• _TRY IT_:
The whole listing should be retyped word for word, apart from the pictures it holds.

==============================

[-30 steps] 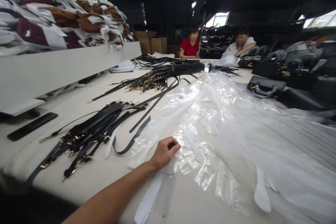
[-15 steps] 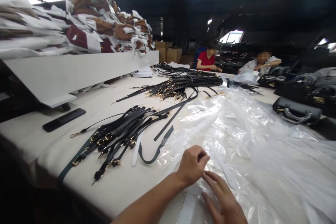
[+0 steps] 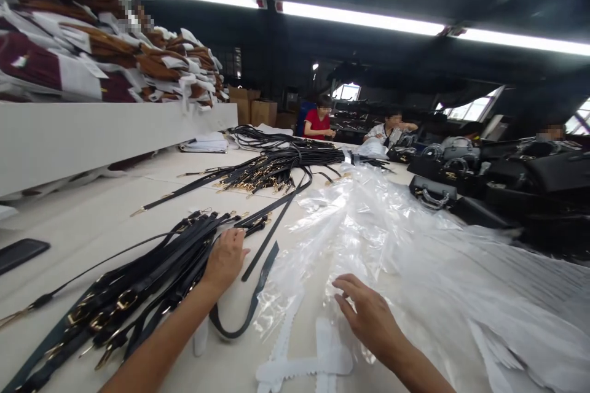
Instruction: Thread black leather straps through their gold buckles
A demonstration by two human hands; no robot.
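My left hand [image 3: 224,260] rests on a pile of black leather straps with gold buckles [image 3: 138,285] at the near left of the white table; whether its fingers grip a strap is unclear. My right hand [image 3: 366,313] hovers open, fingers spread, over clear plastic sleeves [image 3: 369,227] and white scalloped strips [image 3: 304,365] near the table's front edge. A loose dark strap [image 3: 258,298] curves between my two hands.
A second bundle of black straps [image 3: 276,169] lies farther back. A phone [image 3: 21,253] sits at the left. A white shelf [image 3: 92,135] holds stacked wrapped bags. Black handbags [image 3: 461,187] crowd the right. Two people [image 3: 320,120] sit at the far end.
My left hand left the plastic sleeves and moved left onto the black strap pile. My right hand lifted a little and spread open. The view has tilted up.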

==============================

• _TASK ANSWER_:
[-30 steps] 
[-15 steps] 
[+0 steps] 
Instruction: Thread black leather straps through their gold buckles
A demonstration by two human hands; no robot.
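My left hand [image 3: 224,260] rests on a pile of black leather straps with gold buckles [image 3: 138,285] at the near left of the white table; whether its fingers grip a strap is unclear. My right hand [image 3: 366,313] hovers open, fingers spread, over clear plastic sleeves [image 3: 369,227] and white scalloped strips [image 3: 304,365] near the table's front edge. A loose dark strap [image 3: 258,298] curves between my two hands.
A second bundle of black straps [image 3: 276,169] lies farther back. A phone [image 3: 21,253] sits at the left. A white shelf [image 3: 92,135] holds stacked wrapped bags. Black handbags [image 3: 461,187] crowd the right. Two people [image 3: 320,120] sit at the far end.
My left hand left the plastic sleeves and moved left onto the black strap pile. My right hand lifted a little and spread open. The view has tilted up.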

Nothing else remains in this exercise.